Problem of many hands

Users must report any problems arising from the use of Gmail, Google Drive and Google Docs directly to the CIO or company’s technical support in order resolve any technical issues. Users are not allowed to open any support tickets directly to Google, the CIO/Technical team will open and escalate the problem to Google. This will solve the problem of the users inadvertently contacting support where the problem might be coming from their computer and will solve the problem of having support from accessing documents without the need. On the other hand the consequence of adopting such a measure would be that users will lack the motivation of contacting the CIO/Technical support, reporting their problems, resulting in more damage to occur on their data/computers.

Accountability to actions

Every employee is accountable to his actions. Although control can be set in order to prevent any information leak, users still can put sensitive information on the cloud. Employees therefore, are informed that all emails and all documents may be checked from the internal technical department in order to assess the type and the data which is placed on the cloud. Employees are also advised that they are not allowed to subscribe to any additional services which might be offered by the cloud provider without an approval from the CIO or technical department. This is also applicable to any offers and users are not allowed to give their consent to any agreements which come with these services.

The consequence of such measure might de-motivate and make the user uncomfortable and not trusted.

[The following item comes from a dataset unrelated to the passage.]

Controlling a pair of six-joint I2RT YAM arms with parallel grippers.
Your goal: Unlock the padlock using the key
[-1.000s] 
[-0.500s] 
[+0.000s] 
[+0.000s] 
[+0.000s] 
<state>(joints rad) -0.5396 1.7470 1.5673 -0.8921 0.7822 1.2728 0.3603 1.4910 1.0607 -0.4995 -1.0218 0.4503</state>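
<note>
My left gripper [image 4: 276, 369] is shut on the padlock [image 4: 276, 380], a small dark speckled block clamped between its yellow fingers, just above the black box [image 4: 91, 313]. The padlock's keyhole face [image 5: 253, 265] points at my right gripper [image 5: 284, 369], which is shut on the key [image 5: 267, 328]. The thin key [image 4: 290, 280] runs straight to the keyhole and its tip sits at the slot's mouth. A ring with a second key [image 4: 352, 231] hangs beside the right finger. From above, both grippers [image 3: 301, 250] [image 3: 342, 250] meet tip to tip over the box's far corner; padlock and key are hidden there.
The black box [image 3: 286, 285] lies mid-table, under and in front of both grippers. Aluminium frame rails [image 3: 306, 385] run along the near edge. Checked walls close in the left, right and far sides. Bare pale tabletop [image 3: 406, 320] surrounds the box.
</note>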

However, one should note that the employees should be informed why such measures are important for the company and for themselves.

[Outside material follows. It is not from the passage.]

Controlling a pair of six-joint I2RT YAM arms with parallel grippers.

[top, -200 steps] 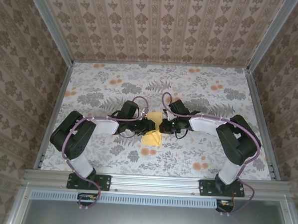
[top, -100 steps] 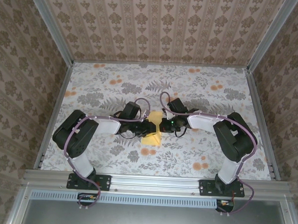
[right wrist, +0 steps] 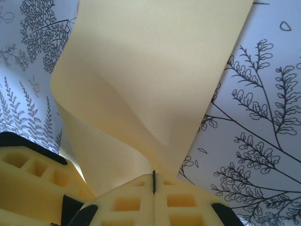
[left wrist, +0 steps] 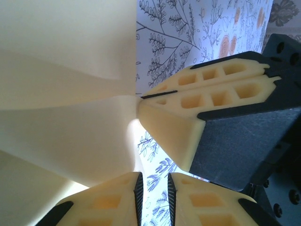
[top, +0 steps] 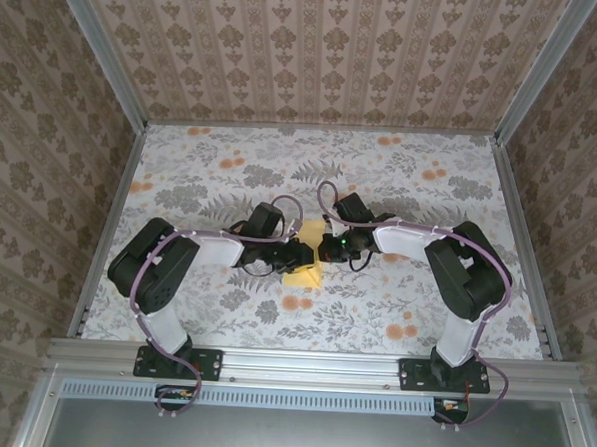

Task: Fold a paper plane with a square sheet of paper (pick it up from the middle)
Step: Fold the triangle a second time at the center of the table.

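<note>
Top view: both arms reach inward and meet mid-surface [top: 401, 179], wrists nearly nose to nose over the square sheet of paper [top: 304, 275]. Only two yellow patches of it show, a small one behind the wrists and a larger one in front; the rest is under the wrist bodies. From here neither the left gripper [top: 297, 253] nor the right gripper [top: 326, 249] shows how its jaws stand. Right wrist view: jaws pressed together, a thin dark seam between the pads, pinching the sheet where it funnels down into them. The paper rises from that pinch in a loose curl and runs off the top of the frame, so its outline cannot be traced; no sharp crease can be made out. A pale finger [right wrist: 28, 174] of the other gripper is cut off at lower left. Left wrist view: own jaws at the bottom edge stand slightly parted, fern-printed cloth visible through the narrow gap and no paper seen in it. The sheet fills the left half, bulging, and passes the left pad; whether it touches there I cannot tell. The right gripper's closed tips bite the sheet's edge at centre. Against a second ago: the right arm has crept leftward, the wrists are closer together, the rear yellow patch is smaller, and the sheet sits in the same spot.
</note>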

The company is committed to keep sensitive information secure and prevent any information leak. In order to provide reassurance, the company’s management team will reach a confidentially agreement with the cloud service provider, where the latter provides a monthly reporting mechanisms and the assurance that the data is not migrated to other servers without the consent of the management. Also, the cloud provider must provide a signed agreement that the data which is uploaded from the company will not be used, reproduced or spread upon termination of contract if the company decides to stop the hosting contract.

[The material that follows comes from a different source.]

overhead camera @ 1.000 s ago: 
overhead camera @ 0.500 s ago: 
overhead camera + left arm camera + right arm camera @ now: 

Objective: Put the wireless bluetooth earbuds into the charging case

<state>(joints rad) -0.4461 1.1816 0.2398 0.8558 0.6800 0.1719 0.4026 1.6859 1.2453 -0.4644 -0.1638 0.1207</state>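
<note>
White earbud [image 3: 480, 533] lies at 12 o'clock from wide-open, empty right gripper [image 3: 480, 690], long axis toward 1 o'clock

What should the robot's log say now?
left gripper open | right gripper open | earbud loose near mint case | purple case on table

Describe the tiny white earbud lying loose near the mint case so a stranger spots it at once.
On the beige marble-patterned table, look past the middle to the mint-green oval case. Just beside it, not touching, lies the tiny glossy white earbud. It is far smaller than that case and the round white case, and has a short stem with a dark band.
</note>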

Such agreement may not be available from the cloud service provider. In this case, a risk analysis should be made in order to analyze the possible consequences if a breach happens.

Conclusion

In order for the policy to be effective, it must be reviewed at predefined intervals. As previously mentioned, being aware that the ethical issues which are present in cloud computing are still being discovered one has to re-visit and constantly stay updated with all the policies which are written in order to comply with the current situation and with the current issues which are present in the system. Using a Consequentialist approach in the company in order to address these ethical issues might be the best approach, due to the rule of nature this theory has. However, the Consequentialism theory has both practical and moral problems. The main problem which presents itself while using cloud computing is, that it may be almost impossible to predict certain consequences following the act which is placed upon the respective issue. It is also very difficult to measure and compare the goodness of a consequence, for example, limiting users to what they upload on Google Drive may result in users ending up utilizing local storage where nothing is backed up just for the sake of being lazy instead of screening what is "good" for the cloud and what is not. Another difficulty which one faces is that that it is hard to measure and compare the goodness of the consequences, for instance, how bad is a consequence? Or how will that consequence affect the company in the near future?

In all cases and all theories the best solution would be that all the records which are going to be hosted on the cloud are identified. An agreement with the cloud provider is reached in order to asses any liabilities and warranties of such service.